Check the appropriate box below if the Form 8-K filing is intended to simultaneously satisfy the filing obligation of the registrant under any of the following provisions:

o Written communications pursuant to Rule 425 under the Securities Act (17 CFR 230.425)

o Soliciting material pursuant to Rule 14a-12 under the Exchange Act (17 CFR 240.14a-12)

o Pre-commencement communications pursuant to Rule 14d-2(b) under the Exchange Act (17 CFR 240.14d-2(b))

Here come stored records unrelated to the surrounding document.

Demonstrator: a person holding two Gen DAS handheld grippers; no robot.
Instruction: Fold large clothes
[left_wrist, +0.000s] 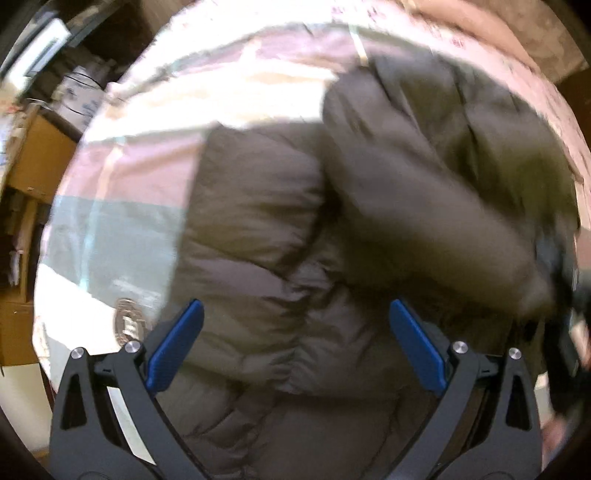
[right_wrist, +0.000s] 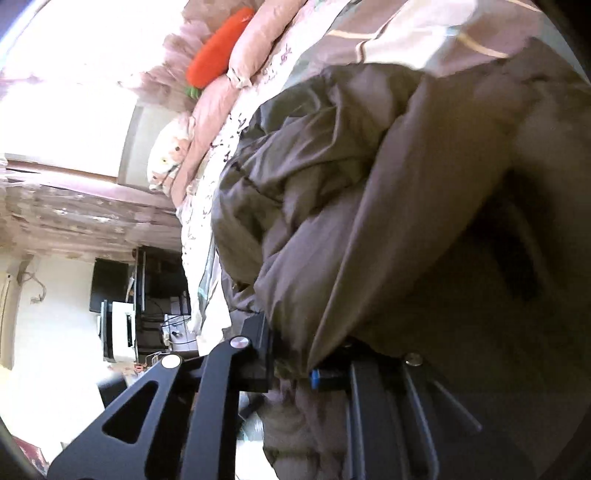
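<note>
Left hand-held gripper (left_wrist: 295, 325) spread wide above puffy brown jacket (left_wrist: 258, 229) on bed (left_wrist: 122, 177); right hand-held gripper (right_wrist: 291, 373) pinching jacket fabric.

One brown puffer jacket (left_wrist: 258, 229) on one patchwork bedspread (left_wrist: 122, 173); two grippers (blue pads): left gripper (left_wrist: 295, 347), right gripper (right_wrist: 291, 373); one carrot plush (right_wrist: 218, 48); one cardboard box (left_wrist: 40, 162).
</note>
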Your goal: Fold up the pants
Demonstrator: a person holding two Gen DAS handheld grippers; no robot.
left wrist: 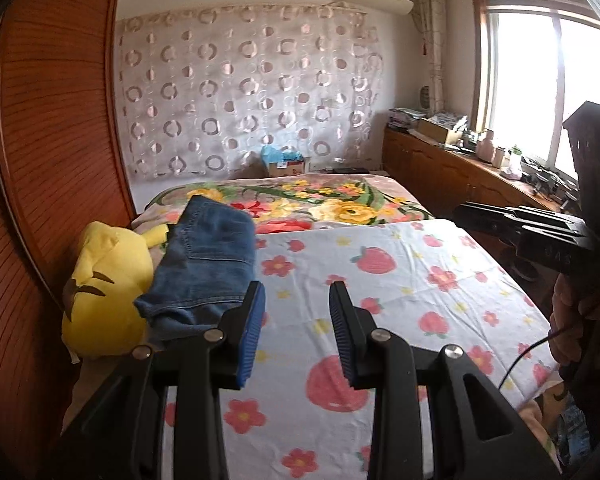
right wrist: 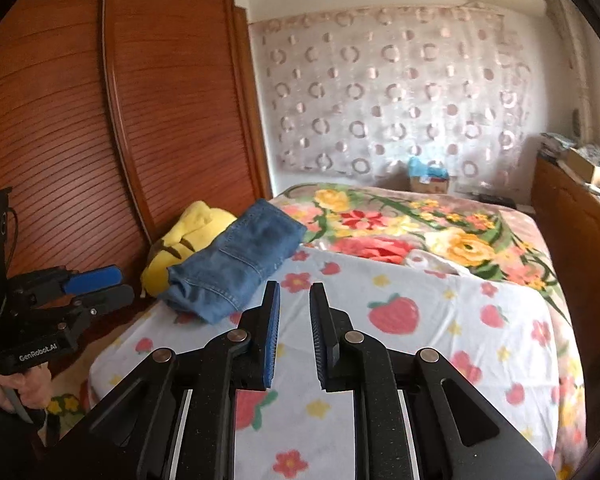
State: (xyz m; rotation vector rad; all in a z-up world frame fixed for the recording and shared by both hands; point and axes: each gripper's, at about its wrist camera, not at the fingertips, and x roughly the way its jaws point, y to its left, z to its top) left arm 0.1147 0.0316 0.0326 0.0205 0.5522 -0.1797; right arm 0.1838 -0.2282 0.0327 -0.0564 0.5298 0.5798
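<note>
Jaws of the left gripper (left wrist: 297, 316): parted by a moderate gap, nothing between the blue pads; only the printed sheet is seen through the gap. Jaws of the right gripper (right wrist: 295, 312): a narrower gap, also empty, nothing gripped. Both grippers are held above the bed (right wrist: 420, 360), clear of the cloth, and each is seen from the side in the other's wrist view.

Progress: the jeans (left wrist: 208, 264) are seen already folded into a compact, thick bundle. A back pocket faces up, and the stacked layers show at the near end as a rounded fold. No loose leg is seen trailing from it. The folding is judged essentially done; at most a tidying press or a placing of the bundle may be left. Neither gripper is touching it.

Place: the bundle lies at the left edge of the bed, on the strawberry-print sheet (left wrist: 400, 280) near where the floral blanket (left wrist: 340, 200) begins. It rests against a yellow plush toy (left wrist: 108, 288) that sits between it and the wooden wardrobe (left wrist: 52, 120).

Axis: the long axis runs from the near left edge toward the far end of the bed, slanting slightly inward. The rounded fold points toward the grippers, the flatter end away.
</note>
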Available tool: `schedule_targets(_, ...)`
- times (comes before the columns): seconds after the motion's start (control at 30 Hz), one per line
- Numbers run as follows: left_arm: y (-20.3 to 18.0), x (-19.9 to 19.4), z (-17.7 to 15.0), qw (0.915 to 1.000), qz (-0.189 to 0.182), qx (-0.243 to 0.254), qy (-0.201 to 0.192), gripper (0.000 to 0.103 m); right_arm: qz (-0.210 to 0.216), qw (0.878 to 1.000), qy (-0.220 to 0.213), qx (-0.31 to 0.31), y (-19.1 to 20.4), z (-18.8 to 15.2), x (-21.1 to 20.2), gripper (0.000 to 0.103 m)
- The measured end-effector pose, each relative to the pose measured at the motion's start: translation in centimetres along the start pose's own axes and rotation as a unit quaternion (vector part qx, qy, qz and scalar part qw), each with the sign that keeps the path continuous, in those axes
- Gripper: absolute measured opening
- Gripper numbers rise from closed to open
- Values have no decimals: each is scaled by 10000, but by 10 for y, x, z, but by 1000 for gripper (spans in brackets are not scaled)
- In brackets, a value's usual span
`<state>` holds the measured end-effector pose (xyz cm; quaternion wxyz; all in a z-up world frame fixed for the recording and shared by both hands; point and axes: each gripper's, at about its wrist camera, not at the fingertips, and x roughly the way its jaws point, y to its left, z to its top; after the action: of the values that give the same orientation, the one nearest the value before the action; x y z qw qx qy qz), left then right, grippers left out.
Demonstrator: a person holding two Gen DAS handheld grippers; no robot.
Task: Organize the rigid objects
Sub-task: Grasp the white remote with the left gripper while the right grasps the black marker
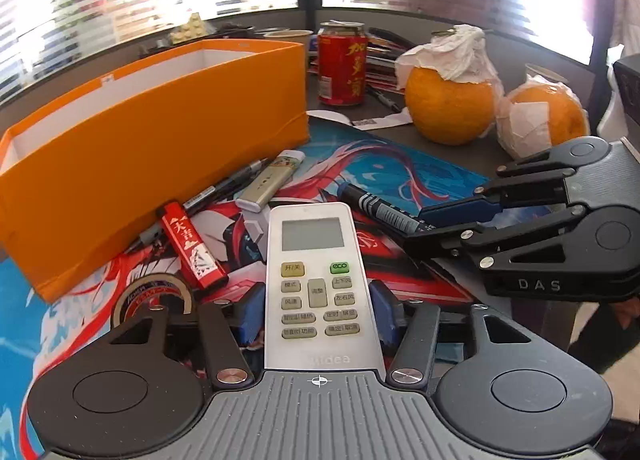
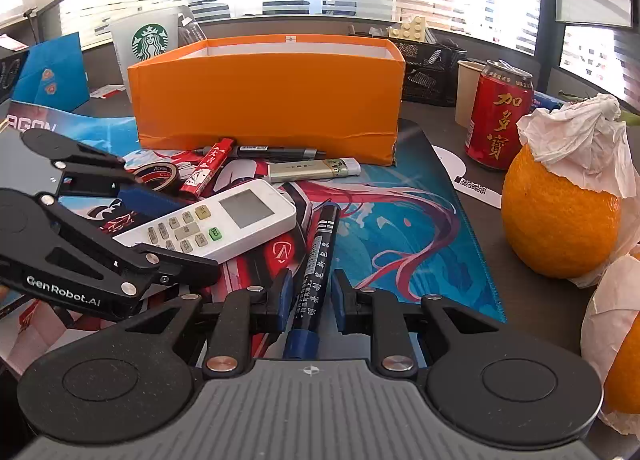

o Pre-commencement communications pursuant to Rule 13e-4(c) under the Exchange Act (17 CFR 240.13e-4(c))
 



Item 1.01 Entry into a Material Definitive Agreement

Effective August 1, 2008, the Company entered into Amendment No. 31 with Cheyne Special Situations Fund, L.P. which amended an amended and restated loan and security agreement dated as of November 28, 1994, between the Company and Foothill Capital Corporation (now known as Wells Fargo Foothill, Inc.), as amended. The loan was assigned by Wells Fargo Foothill to SHF IX, LLC, which assigned it to Cheyne on February 7, 2007.
 
At June 30, 2008, the Company’s senior debt was $24,973,000, consisting of notes in the aggregate principal amount of $23,373,000 and a note in the principal amount of $1,600,000, and the Company’s subordinated debt consisted of (i) subordinated notes in the principal amount of $6,144,000, on which interest accrued through June 30, 2008 was $7,362,000, and (ii) convertible notes in the principal amount of $385,000, on which interest accrued through June 30, 2008 was $309,000.
 
On August 1, 2008, pursuant to Amendment No. 31, as well as an agreement dated May 8, 2008 between the Company and Cheyne, as amended and restated on June 20, 2008, and agreements with the holders of all of the Company’s subordinated notes in the principal amount of $6,144,000, the Company completed a debt restructuring as follows:
     
 
·
With respect to the notes in the aggregate principal amount of $23,373,000, Cheyne converted the notes into a note for $11,601,156 plus 7,038,236 shares of common stock, representing 70% of the common stock outstanding after giving effect to the reverse split and all of the issuances contemplated by the restructuring plan (the “Total Issuances”). The principal amount of the note represents the $10,000,000 principal amount of the note as contemplated by the June 20, 2008 agreement, plus interest of $1,601,156. The note will bear interest at 12.5% per annum and will be amortized on a payment schedule over its 6¾-year term with a final payment of $2,101,156 due on March 31, 2015. The new note continues to constitute senior debt.
 
 
·
The note in the principal amount of $1,600,000 was extended to December 31, 2008. This note continues to constitute senior debt.
 
 
·
The holders of all Company’s subordinated notes converted the entire principal amount of the notes, together with accrued interest into subordinated notes in the principal amount of $1,750,000 and 1,407,667 shares of common stock, representing 14% of the common stock outstanding after giving effect to the reverse split and the Total Issuances. The $1,750,000 note will be repaid based upon a 25-year amortization schedule and will mature January 31, 2016. Such debt will bear interest at 10% annually payable quarterly in arrears.
 
 
·
The Company agreed to offer the holders of the Company’s convertible debentures in the principal amount of $385,000, including accrued interest, the right to convert the principal and accrued interest on their debentures into subordinated notes in the principal amount equal to their proportionate share (based on the principal amount of debentures) of $100,000 and their proportionate shares of 100,546 shares of common stock, representing 1% of the common stock outstanding after giving effect to the reverse split and the Total Issuances. These notes will have a 25-year amortization schedule and a 7½ year maturity date. The $100,000 notes will bear interest at 10% annually payable quarterly in arrears.
 
 
·
The Company issued 603,277 shares of common stock, representing 6% of the common stock outstanding after giving effect to the reverse split and the Total Issuances, to key officers and employees.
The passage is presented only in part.